Charles Krauthammer (1950-)
Journalist and 1987 Pulitzer Prize-Winner

“The great divide in American foreign policy thinking is between those who believe in paper and those who believe in power.”

“Passing a law like the assault weapons ban is a symbolic--purely symbolic--move in that direction. Its only real justification is not to reduce crime but to desensitize the public to the regulation of weapons in preparation for their ultimate confiscation.” [April 5, 1996]

“After eight years during which foreign policy success was largely measured by the number of treaties the president could sign and the number of summits he could attend, we now have an administration willing to assert American freedom of action and the primacy of American national interests.
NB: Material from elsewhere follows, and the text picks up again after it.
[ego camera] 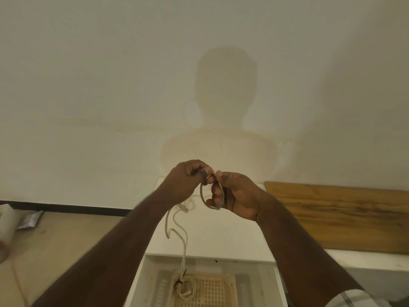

Rather than contain American power within a vast web of constraining international agreements, the new unilateralism seeks to strengthen American power and unashamedly deploy it on behalf of self-defined global ends. . . . The new unilateralism recognizes the uniqueness of the unipolar world we now inhabit and thus marks the real beginning of American post-Cold War foreign policy.” [June 8, 2001]

Prince Peter A. Kropotkin (1842-1921)
Russian Revolutionary and Author

“Either the State for ever, crushing individual and local life, taking over in all fields of human activity, bringing with it its wars and its domestic struggles for power, its palace revolutions which only replace one tyrant by another, and inevitably at the end of this development there is . . . death! Or the destruction of States, and new life starting again in thousands of centers on the principle of the lively initiative of the individual and groups and that of free agreement. The choice lies with you!”

“The law is an adroit mixture of customs that are beneficial to society, and could be followed even if no law existed, and others that are of advantage to a ruling minority, but harmful to the masses of men, and can be enforced on them only by terror.”

“Anarchism (from the Greek an- and arche, contrary to authority), the name given to the principle or theory of life and conduct under which society is conceived without government--harmony in such a society being obtained, not by submission to law, or by obedience to any authority, but by free agreements concluded between the various groups, territorial and professional, freely constituted for the sake of production and consumption, as also for the satisfaction of the infinite variety of needsand aspirations of a civilized being.”

“Lenin is not comparable to any revolutionary figure in history. Revolutionaries have had ideals. Lenin has none.”